** Exercise aim **
In the entries below, count each line where "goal" appears. Give the total and nothing more.

(Stored data)
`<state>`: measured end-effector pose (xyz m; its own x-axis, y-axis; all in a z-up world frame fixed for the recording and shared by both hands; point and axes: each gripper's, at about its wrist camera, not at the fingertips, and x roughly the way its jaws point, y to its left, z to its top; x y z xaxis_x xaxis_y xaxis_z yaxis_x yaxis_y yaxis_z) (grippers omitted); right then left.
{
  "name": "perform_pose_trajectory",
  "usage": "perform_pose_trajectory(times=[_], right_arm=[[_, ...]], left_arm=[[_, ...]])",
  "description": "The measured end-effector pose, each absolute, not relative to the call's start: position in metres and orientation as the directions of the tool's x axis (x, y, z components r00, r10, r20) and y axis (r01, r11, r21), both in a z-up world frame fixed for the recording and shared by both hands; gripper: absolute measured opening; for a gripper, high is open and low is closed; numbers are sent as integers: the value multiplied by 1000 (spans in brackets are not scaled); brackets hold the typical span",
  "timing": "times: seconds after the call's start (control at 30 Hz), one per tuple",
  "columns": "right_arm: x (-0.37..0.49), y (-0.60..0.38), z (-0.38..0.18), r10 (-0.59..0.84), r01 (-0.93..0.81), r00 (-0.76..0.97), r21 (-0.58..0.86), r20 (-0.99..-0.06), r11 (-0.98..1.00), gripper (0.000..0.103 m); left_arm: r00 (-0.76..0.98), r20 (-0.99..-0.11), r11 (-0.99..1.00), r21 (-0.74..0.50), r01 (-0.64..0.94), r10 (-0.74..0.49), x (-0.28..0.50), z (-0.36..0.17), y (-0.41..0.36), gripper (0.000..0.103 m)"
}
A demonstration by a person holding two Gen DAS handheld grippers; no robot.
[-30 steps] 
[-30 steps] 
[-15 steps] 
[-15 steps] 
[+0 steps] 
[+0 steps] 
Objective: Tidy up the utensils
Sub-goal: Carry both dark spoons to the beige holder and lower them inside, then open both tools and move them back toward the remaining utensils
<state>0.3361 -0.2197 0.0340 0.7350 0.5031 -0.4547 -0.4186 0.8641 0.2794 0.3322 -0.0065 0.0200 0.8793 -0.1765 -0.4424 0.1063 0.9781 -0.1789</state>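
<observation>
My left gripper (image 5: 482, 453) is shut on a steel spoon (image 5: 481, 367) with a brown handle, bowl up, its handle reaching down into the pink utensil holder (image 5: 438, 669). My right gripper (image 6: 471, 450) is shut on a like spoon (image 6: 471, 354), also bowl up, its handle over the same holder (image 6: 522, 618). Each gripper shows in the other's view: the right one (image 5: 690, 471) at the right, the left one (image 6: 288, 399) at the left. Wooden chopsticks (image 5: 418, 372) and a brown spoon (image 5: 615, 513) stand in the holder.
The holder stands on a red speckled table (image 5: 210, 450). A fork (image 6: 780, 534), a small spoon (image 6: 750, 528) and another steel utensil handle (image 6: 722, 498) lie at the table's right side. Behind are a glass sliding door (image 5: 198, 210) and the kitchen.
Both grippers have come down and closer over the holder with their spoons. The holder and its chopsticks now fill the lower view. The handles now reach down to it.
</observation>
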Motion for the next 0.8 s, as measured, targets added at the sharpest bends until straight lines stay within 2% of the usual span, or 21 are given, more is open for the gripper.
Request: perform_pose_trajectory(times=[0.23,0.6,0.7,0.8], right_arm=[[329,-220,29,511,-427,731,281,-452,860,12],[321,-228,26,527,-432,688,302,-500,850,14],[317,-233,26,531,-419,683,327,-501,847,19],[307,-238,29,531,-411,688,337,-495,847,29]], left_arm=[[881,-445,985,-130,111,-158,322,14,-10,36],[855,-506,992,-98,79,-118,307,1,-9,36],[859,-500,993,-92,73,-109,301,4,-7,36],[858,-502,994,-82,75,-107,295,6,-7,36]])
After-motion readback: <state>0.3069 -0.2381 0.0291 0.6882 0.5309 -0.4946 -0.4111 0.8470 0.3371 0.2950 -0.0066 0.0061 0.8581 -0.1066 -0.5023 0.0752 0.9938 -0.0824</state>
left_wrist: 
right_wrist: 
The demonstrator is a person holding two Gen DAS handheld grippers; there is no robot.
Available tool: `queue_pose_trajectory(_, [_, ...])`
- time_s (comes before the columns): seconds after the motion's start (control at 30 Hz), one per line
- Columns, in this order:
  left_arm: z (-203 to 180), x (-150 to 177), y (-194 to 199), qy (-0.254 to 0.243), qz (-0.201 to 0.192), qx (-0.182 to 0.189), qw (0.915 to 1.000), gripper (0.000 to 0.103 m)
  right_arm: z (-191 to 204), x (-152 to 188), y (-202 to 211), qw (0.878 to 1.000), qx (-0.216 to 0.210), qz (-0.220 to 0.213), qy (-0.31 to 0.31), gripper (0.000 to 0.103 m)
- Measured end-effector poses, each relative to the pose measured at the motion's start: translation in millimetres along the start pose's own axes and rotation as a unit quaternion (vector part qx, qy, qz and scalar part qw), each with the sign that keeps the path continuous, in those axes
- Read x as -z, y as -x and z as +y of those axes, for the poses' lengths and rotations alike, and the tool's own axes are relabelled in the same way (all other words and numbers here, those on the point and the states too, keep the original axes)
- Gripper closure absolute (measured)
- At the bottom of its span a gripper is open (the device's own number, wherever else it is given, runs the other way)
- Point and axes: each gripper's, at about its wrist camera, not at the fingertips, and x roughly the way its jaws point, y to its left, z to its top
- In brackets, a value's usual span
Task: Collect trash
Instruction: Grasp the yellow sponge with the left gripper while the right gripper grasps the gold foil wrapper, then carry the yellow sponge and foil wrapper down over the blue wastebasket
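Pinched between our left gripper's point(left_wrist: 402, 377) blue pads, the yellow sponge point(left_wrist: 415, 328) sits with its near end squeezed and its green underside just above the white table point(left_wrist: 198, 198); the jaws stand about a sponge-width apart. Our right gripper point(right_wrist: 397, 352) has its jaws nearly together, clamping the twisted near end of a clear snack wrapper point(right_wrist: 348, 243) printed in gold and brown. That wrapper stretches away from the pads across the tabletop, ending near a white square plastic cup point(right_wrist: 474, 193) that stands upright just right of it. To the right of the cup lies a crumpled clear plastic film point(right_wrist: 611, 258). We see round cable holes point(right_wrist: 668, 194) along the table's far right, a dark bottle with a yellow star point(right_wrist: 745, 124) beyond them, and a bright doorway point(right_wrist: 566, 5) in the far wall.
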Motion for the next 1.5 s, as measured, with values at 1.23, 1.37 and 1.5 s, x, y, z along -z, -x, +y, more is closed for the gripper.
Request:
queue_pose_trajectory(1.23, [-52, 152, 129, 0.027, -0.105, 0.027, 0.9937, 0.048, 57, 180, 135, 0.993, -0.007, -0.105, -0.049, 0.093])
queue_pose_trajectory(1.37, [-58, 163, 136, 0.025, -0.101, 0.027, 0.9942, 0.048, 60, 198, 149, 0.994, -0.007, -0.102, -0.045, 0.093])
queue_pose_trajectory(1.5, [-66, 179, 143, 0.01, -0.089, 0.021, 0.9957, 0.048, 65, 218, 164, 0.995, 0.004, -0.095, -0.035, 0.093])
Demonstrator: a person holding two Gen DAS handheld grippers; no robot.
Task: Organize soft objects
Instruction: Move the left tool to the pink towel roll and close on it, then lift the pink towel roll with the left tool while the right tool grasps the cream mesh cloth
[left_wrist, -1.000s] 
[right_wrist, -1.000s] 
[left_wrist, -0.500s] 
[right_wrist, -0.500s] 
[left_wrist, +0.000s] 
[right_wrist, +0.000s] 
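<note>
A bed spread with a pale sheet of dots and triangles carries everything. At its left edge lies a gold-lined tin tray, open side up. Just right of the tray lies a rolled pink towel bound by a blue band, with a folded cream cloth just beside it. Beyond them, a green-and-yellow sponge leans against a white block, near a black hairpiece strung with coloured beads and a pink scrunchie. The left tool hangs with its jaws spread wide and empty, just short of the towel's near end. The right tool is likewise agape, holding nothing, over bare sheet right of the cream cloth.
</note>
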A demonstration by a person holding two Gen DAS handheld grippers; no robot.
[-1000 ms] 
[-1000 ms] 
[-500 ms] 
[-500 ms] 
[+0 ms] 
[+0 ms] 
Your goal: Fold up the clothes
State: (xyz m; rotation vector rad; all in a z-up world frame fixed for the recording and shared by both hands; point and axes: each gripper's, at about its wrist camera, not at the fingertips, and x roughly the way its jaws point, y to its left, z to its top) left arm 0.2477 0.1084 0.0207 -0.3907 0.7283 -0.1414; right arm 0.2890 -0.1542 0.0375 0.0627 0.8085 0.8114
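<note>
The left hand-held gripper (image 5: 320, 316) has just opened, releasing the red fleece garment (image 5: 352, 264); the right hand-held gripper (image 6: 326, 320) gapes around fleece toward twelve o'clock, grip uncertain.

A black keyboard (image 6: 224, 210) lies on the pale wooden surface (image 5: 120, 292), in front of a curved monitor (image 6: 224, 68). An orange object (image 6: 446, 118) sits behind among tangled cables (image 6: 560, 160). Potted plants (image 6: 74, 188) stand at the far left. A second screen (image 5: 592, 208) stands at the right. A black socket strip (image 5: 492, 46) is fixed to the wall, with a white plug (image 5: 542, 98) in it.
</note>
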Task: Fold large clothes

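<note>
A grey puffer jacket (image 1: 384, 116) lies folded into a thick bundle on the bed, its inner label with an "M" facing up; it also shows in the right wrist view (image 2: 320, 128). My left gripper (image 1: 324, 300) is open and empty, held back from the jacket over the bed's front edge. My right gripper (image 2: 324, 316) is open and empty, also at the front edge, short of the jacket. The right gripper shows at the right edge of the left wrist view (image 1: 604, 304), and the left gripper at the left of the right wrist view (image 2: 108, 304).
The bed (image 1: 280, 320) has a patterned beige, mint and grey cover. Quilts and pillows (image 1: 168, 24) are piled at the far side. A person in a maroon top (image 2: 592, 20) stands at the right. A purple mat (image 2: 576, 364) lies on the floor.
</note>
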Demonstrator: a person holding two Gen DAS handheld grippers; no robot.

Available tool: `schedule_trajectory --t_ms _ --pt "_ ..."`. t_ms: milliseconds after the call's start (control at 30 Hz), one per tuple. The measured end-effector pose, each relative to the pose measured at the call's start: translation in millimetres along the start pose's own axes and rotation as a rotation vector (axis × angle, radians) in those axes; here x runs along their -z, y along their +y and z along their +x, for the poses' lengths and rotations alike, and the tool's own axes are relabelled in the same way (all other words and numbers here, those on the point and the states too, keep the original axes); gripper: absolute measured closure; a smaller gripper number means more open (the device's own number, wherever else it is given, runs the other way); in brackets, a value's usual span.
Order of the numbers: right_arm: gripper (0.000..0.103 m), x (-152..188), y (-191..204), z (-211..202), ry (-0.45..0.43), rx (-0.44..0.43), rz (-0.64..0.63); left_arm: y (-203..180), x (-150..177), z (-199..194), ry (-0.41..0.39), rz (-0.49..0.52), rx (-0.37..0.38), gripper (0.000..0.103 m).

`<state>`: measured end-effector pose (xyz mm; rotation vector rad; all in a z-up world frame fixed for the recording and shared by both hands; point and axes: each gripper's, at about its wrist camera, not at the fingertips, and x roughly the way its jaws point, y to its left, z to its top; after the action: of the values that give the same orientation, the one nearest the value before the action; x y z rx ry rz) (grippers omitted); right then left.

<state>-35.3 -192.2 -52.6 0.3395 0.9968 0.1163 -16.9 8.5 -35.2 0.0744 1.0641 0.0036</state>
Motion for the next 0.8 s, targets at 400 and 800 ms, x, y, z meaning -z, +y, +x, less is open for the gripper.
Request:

** Answer space **
2